Naturally, implementing a training cycle using the entire training dataset would be case for future work with both the SN and PSv architectures to determine their performance over unrestricted time and cost. Since the SN model is able to achieve 92% class accuracy, it would be beneficial to determine the minimum sized dataset to achieve the highest class accuracy score. The minimum sized dataset would achieve time, and computation and financial expenses to train a successful model. This information could give insight into similar satellite optical imagery datasets focused on object detection.
6 Conclusion
Ship detection using optical satellite imagery is a difficult process. The examples of clouds, landmasses, man-made objects, and highly reflective objects pose as issues and are a cause of false positives.
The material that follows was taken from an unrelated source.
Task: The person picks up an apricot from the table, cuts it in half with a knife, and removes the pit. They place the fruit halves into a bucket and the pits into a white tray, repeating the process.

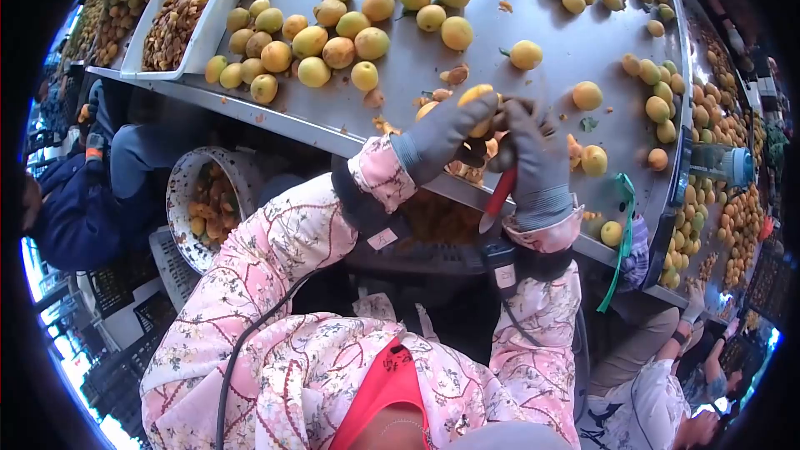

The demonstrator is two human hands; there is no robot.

The application in this work of using a custom U-Net model that is deeper and implements bottlenecks to extract more features demonstrates an improvement over related work. The custom U-Net exceeds class accuracy of related works by achieving 91.87% accuracy. Training this model with two different systematic approaches provided acceptable and exceeding class accuracies compared to related works. The SN architecture provided an excellent class accurate model exceeding that of related works. The PSv architectural approach, though slower than the SN architecture, provided a model that was acceptable within the training/validation dataset and exceeded the SN model approaches in the target dataset.